During his QCon London presentation, Danilo Sato, vice president of data and AI at Thoughtworks, reaffirmed the importance of using domain-driven design and the principles of team topologies when implementing data products. This ensures effective encapsulation of data in a more complex landscape where data responsibilities “shift left” towards the developer.
Cassie Shumthe host of Architectures that you have always wondered about on the theme of the conferencementioned during the conference:
Given how important data is today as everyone moves toward AI, I can’t imagine how this presentation wouldn’t be part of the program.
Sato began the presentation by walking through several data architectures from different industries (from traditional to streaming), emphasizing that all have the familiar components: ingestion (batch or stream), data pipelines, storage, consumers and analysis.
Additionally, the two “worlds” of the data universe – the operational world and the analytical world – are getting closer. He emphasized the importance of using data product concepts rather than the underlying technologies: “architect For data products or with products” meaning treating data entities as real products with versioning and contracts.
Sato pointed out that the technical landscape has evolved from the simple decisions of the 2000s, where you just had to choose which DBMS you were going to use, to an ever-changing landscape that is now identified as Machine Learning AI and Data (MAD). Whatever the development, he stressed: “modeling is still difficult“, especially since the usefulness of the model depends on the problem its users are trying to solve, and there is no way to objectively evaluate its effectiveness.
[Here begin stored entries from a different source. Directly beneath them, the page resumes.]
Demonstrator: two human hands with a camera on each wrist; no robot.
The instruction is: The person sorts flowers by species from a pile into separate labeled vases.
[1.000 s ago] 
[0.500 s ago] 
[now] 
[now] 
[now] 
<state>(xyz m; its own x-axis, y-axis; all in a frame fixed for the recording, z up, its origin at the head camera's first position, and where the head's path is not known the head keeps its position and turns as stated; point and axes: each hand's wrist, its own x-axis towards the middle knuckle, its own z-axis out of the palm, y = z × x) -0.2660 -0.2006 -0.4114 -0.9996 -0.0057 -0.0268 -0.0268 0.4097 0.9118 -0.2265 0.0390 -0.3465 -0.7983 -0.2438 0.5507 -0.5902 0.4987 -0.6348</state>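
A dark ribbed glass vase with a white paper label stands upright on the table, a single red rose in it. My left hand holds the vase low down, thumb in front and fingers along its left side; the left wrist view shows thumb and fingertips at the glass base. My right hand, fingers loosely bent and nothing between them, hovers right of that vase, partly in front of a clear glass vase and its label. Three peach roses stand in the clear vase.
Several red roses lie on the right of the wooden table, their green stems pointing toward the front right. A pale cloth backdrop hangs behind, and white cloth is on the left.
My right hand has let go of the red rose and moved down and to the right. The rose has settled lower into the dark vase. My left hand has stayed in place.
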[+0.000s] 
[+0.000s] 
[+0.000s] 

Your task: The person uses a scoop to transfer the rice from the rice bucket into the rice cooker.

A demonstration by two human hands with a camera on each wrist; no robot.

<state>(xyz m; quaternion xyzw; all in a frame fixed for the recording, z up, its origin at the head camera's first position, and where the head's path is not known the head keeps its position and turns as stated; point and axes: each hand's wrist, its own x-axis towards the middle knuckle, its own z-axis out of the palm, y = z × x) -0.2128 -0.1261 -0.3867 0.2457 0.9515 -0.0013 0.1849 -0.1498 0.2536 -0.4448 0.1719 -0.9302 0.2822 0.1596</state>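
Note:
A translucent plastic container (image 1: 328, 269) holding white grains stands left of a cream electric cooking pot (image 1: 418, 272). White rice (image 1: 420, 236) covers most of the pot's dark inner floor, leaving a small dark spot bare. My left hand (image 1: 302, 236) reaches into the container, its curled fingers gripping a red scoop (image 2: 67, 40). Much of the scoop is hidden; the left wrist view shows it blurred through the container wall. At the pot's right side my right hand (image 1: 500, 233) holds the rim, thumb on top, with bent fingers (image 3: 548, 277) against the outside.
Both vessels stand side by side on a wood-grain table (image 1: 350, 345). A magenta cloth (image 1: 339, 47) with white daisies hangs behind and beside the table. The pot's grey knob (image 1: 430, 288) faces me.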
George EP box set: All models are wrong, but some are useful
From Gregor Hohpe“architect elevator” – which states that an architect must be able to communicate at different levels of an enterprise, from vision to implementation details, Sato presented data architecture issues to keep in mind from the bottom up. high.
The lower level refers to the data that flows within a system. Although historically it was acceptable to break encapsulation, e.g. “Give me access to the data and I will take care of the analyses” When thinking from a product perspective, there are more aspects to consider than just operational aspects such as volume, velocity, consistency, availability, latency or access patterns .
The analytical side refers more to the data product, the socio-technical approach to data management and sharing.
Data needs to be further encapsulated, with input, output, and control ports that manage the flow of data, as well as providing a versionable data product specification. If the systems data is well encapsulated, you can even choose to replace the underlying database without any impact on the outside world. As usual with architectural decisions, there are tradeoffs to consider when choosing which type of database to use for the implementation.
The middle tier refers to the data that flows between systems. At this stage, the decisions made have a broader impact. Exposing data for other systems creates a contract that must be respected, i.e. it exposes an API of your data product. Some of the points that need to be considered as part of the data contract include supported data formats, inter-organization standards, data schema, metadata, and discoverability.
When talking about data in motion, there are two main paradigms: batch (a limited data set for the time period) and streaming (an infinite data set). For the latter, you need to add an additional check in case the data arrives late or is not processed. The data mesh book mentions three types of data products: source-aligned data products, aggregated data products, and consumer-aligned data products.
The highest level refers to the direction of organizational structure and data governance at the enterprise level. At this level, one learns more about how the business is organized, what these areas are and who owns them, as well as the scenes between these areas. DDD’s strategic design helps answer these questions.
Moving to a decentralized model will require ensuring that the data product is owned for the long term, even though a team may own multiple products. A self-service platform is essential to implementing consistent data products. This will avoid heterogeneous approaches when building products and will facilitate the implementation of governance.
At the enterprise level, it is important to also talk about data governance: how does the enterprise manage data ownership, accessibility, security and quality? Since governance is also about people and processes, Sato emphasizes Team Topologies as a source of inspiration for how to organize teams around data.
He concluded by saying: “Thinking about data encompasses many things: data in the system, between systems and at the enterprise level. »
Access recorded QCon London discussions with a Video pass only.